_PROMPT_. Nothing but the lines from the one containing "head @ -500" through the last line of the material should appear in the answer, transcribed exactly, pictures excluded.

_INFORMATION SUPPLIED_.
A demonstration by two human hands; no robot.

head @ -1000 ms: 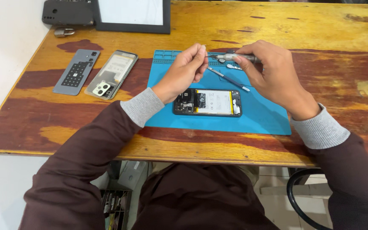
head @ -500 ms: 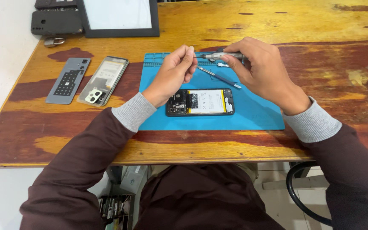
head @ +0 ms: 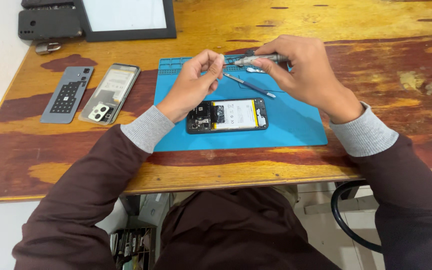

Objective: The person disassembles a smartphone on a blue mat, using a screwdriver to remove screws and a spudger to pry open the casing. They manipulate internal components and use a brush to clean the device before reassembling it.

_EXPECTED ANSWER_.
head @ -500 ms: 
head @ +0 ms: 

Objective: The person disassembles a smartphone on a blue mat, using a screwdriver to remove screws and a spudger to pry open the casing. They manipulate internal components and use a brush to clean the device before reassembling it.

That covers the exercise completely.